Message Protocol On Stream Protocol
You are trying to use the socket stream like a message stream. What I mean is you have:
self.server = socket.socket(socket.AF_INET, socket.SOCK_STREAM)
The SOCK_STREAM part says it is a stream not a message such as SOCK_DGRAM. However, TCP does not support message. So what you have to do is build messages such as:
data =struct.pack('I', len(msg)) + msg
socket.sendall(data)
Then the receiving end will looking for the length field and read the data into a buffer. Once enough data is in the buffer it can grab out the entire message.
Your current setup is working because your messages are small enough to all be placed into the same packet and also placed into the socket buffer together. However, once you start sending large data over multiple calls with socket.send or socket.sendall you are going to start having multiple messages and partial messages being read unless you implement a message protocol on top of the socket byte stream.
Threads
Even though threads can be easier to use when starting out they come with a lot of problems and can degrade performance if used incorrectly especially in Python. I love threads so do not get me wrong. Python also has a problem with the GIL (global interpreter lock) so you get bad performance when using threads that are CPU bound. Your code is mostly I/O bound at the moment, but in the future it may become CPU bound. Also you have to worry about locking with threading. A thread can be a quick fix but may not be the best fix. There are circumstances where threading is quite simply the easiest way to break some time consuming process. So do not discard threads as evil or terrible. In Python they are considered bad mainly because of the GIL, and in other languages (including Python) because of concurrency issues so most people recommend you to use multiple processes with Python or use asynchronous code. The subject of to use a thread or not is very complex as it depends on the language (way your code is run), the system (single or multiple processors), and contention (trying to share a resource with locking), and other factors, but generally asynchronous code is faster because it utilizes more CPU with less overhead especially if you are not CPU bound.

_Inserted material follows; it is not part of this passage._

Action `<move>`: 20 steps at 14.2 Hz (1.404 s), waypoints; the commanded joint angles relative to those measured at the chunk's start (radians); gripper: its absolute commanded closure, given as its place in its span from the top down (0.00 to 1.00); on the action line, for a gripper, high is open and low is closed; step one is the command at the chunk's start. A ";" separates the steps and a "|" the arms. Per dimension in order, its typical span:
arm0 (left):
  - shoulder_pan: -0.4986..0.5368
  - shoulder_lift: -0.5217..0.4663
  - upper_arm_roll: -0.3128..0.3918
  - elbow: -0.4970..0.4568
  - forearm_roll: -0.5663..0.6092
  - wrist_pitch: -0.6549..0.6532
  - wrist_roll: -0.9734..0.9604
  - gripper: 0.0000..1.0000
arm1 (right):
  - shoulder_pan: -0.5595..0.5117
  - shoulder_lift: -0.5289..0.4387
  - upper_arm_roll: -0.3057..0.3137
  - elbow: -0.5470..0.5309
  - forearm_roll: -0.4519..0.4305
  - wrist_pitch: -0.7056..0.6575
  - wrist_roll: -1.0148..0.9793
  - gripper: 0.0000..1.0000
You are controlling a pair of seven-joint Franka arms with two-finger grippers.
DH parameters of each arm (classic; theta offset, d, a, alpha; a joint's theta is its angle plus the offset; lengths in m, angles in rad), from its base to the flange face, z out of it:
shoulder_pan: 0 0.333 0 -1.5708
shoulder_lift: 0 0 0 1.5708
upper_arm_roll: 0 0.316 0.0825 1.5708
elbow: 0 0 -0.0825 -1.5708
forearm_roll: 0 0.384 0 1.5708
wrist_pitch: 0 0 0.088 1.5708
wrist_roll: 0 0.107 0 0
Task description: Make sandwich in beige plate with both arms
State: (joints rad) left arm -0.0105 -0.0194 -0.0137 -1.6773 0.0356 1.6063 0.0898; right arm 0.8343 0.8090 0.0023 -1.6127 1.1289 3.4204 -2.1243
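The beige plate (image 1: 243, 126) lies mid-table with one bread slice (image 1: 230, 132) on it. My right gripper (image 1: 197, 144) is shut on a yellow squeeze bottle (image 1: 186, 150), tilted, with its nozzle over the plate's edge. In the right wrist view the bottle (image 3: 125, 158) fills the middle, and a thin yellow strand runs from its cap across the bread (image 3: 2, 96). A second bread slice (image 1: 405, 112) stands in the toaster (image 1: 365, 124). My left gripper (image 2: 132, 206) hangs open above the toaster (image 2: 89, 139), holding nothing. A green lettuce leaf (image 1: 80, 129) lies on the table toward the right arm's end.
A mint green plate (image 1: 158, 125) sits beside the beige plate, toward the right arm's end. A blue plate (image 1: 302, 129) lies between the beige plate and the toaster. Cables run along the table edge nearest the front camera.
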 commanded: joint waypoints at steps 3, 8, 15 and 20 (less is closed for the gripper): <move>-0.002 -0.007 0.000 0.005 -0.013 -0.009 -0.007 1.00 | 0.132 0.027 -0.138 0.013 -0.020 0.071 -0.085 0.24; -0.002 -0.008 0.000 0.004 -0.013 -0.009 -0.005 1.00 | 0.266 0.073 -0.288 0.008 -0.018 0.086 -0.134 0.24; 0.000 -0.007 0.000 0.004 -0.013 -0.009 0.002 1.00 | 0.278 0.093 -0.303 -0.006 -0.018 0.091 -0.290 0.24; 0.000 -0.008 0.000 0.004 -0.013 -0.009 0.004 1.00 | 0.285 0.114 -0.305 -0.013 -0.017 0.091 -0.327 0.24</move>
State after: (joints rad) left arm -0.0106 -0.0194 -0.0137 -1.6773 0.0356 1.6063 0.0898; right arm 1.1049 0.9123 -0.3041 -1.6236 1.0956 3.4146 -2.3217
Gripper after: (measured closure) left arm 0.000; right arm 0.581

The solution is the usage of the select module in Python, or something similar. It will tell you when a socket has data to be read, and you can set a timeout parameter.
You can gain more performance by doing asynchronous work (asynchronous sockets). To turn a socket into asynchronous mode you simply call socket.settimeout(0) which will make it not block. However, you will constantly eat CPU spinning waiting for data. The select module and friends will prevent you from spinning.

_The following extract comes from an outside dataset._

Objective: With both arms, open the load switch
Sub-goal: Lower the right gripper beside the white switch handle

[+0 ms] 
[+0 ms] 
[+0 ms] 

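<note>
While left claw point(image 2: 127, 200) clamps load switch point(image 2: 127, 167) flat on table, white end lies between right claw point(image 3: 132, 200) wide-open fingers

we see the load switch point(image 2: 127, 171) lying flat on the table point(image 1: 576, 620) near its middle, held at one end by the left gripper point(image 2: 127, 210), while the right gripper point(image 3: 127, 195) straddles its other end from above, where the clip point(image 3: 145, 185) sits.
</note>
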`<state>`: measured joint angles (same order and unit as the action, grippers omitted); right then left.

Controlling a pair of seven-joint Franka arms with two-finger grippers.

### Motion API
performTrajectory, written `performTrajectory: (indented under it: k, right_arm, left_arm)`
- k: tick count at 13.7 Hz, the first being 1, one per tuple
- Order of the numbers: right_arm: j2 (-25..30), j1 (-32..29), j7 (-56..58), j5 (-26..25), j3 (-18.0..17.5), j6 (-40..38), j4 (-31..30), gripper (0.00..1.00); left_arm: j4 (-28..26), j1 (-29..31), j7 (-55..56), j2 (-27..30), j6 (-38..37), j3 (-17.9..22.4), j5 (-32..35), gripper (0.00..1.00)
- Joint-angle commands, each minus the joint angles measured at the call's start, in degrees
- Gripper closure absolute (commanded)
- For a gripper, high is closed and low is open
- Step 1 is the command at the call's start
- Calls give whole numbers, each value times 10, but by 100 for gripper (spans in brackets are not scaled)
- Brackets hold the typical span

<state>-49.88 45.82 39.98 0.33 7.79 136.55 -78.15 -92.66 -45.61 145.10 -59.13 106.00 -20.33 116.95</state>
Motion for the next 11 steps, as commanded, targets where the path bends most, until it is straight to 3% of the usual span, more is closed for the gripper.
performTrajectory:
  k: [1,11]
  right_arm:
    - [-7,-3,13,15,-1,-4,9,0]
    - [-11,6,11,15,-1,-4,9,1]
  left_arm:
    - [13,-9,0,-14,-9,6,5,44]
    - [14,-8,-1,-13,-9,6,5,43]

Generally for performance you want to do as much asynchronous (same thread) as possible, and then expand with more threads that are also doing as much asynchronously as possible. However as previously noted Python is an exception to this rule because of the GIL (global interpreter lock) which can actually degrade performance from what I have read. If you are interesting you should try writing a test case and find out!

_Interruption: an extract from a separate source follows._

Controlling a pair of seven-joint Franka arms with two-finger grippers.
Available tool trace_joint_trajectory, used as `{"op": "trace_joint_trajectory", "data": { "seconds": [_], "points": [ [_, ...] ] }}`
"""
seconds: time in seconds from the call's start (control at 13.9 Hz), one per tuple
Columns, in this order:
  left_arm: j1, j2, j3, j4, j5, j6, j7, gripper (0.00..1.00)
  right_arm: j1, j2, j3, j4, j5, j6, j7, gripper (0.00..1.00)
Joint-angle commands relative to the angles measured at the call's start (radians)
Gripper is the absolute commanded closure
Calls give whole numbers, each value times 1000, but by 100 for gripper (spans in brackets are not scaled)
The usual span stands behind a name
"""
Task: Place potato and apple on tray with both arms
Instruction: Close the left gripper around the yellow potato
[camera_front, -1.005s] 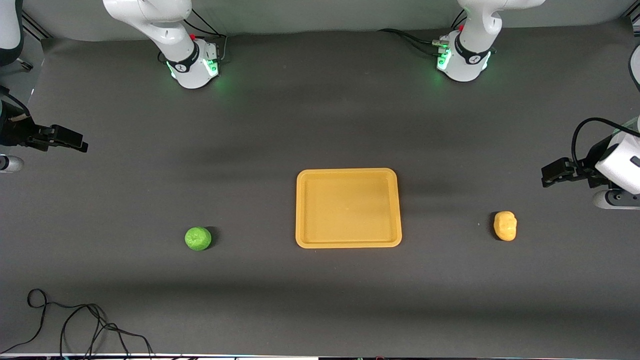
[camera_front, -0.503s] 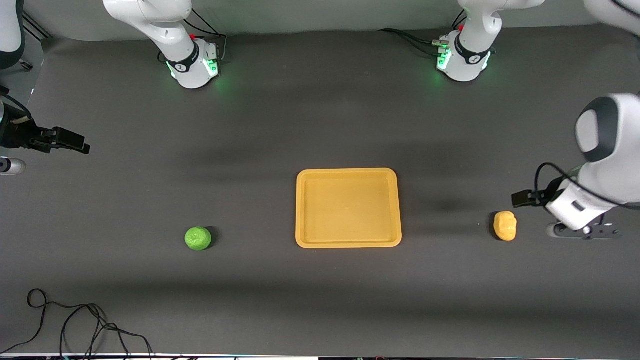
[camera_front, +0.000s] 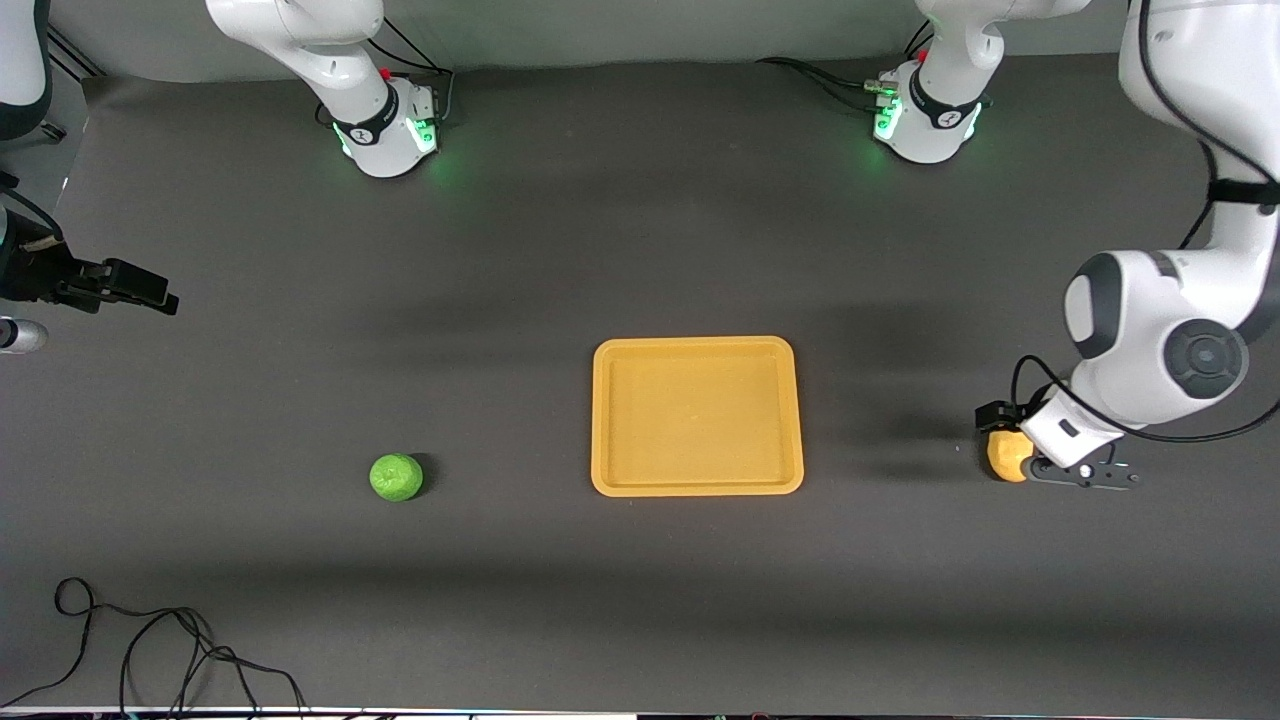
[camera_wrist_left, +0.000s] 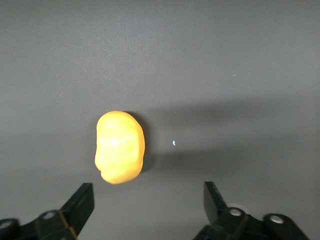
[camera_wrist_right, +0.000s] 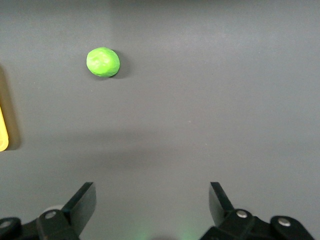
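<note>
The orange-yellow tray (camera_front: 697, 415) lies mid-table. The green apple (camera_front: 396, 477) sits on the table toward the right arm's end, apart from the tray. The yellow potato (camera_front: 1003, 457) sits toward the left arm's end, partly covered by my left gripper (camera_front: 1012, 440), which is low over it. In the left wrist view the potato (camera_wrist_left: 120, 147) lies just ahead of the open, empty left gripper (camera_wrist_left: 148, 200), closer to one finger (camera_wrist_left: 82, 200). My right gripper (camera_front: 160, 292) hangs open and empty at the right arm's end of the table. The right wrist view shows the apple (camera_wrist_right: 103, 62) well ahead of it (camera_wrist_right: 152, 200).
A loose black cable (camera_front: 150, 650) lies at the table's near corner on the right arm's end. The tray's rim (camera_wrist_right: 2, 135) shows at the edge of the right wrist view. The arm bases (camera_front: 390, 130) stand at the table's back edge.
My left arm has swung in from the table's end and come down over the potato, now partly covering it. The right gripper has barely moved. Apple, potato and tray stay put.
</note>
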Motion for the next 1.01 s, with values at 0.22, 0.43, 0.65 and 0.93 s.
{"op": "trace_joint_trajectory", "data": {
  "seconds": [0.22, 0.43, 0.65, 0.93],
  "points": [
    [72, -22, 4, -111, 13, 187, 157, 0, -6, -5, 4, 18, 15, 1, -12, 0],
    [77, 9, 5, -91, 14, 203, 160, 0, -4, -10, 6, 41, 15, -12, -17, 0],
    [82, 21, 2, -98, 13, 245, 177, 1, -4, -13, 9, 40, 13, -19, -15, 0],
    [75, 75, -1, -98, 2, 348, 177, 2, -4, -12, 9, 37, 13, -25, -12, 0]
  ]
}}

You should also check out the thread locking primitives in the threading module. They are Lock, RLock, and Condition. They can help multiple threads share data with out problems.
lock = threading.Lock()
def myfunction(arg):
with lock:
arg.do_something()
Some Python objects are thread safe and others are not.
Sending Updates Asynchronously (Improvement)
Instead of using a third thread only to send updates you could instead use the client thread to send updates by checking the current time with the last time an update was sent. This would remove the usage of a Queue and a Thread. Also to do this you must convert your client code into asynchronous code and have a timeout on your select so that you can at interval check the current time to see if an update is needed.
Summary
I would recommend you rewrite your code using asynchronous socket code. I would also recommend that you use a single thread for all clients and the server. This will improve performance and decrease latency. It would make debugging easier because you would have no possible concurrency issues like you have with threads. Also, fix your message protocol before it fails.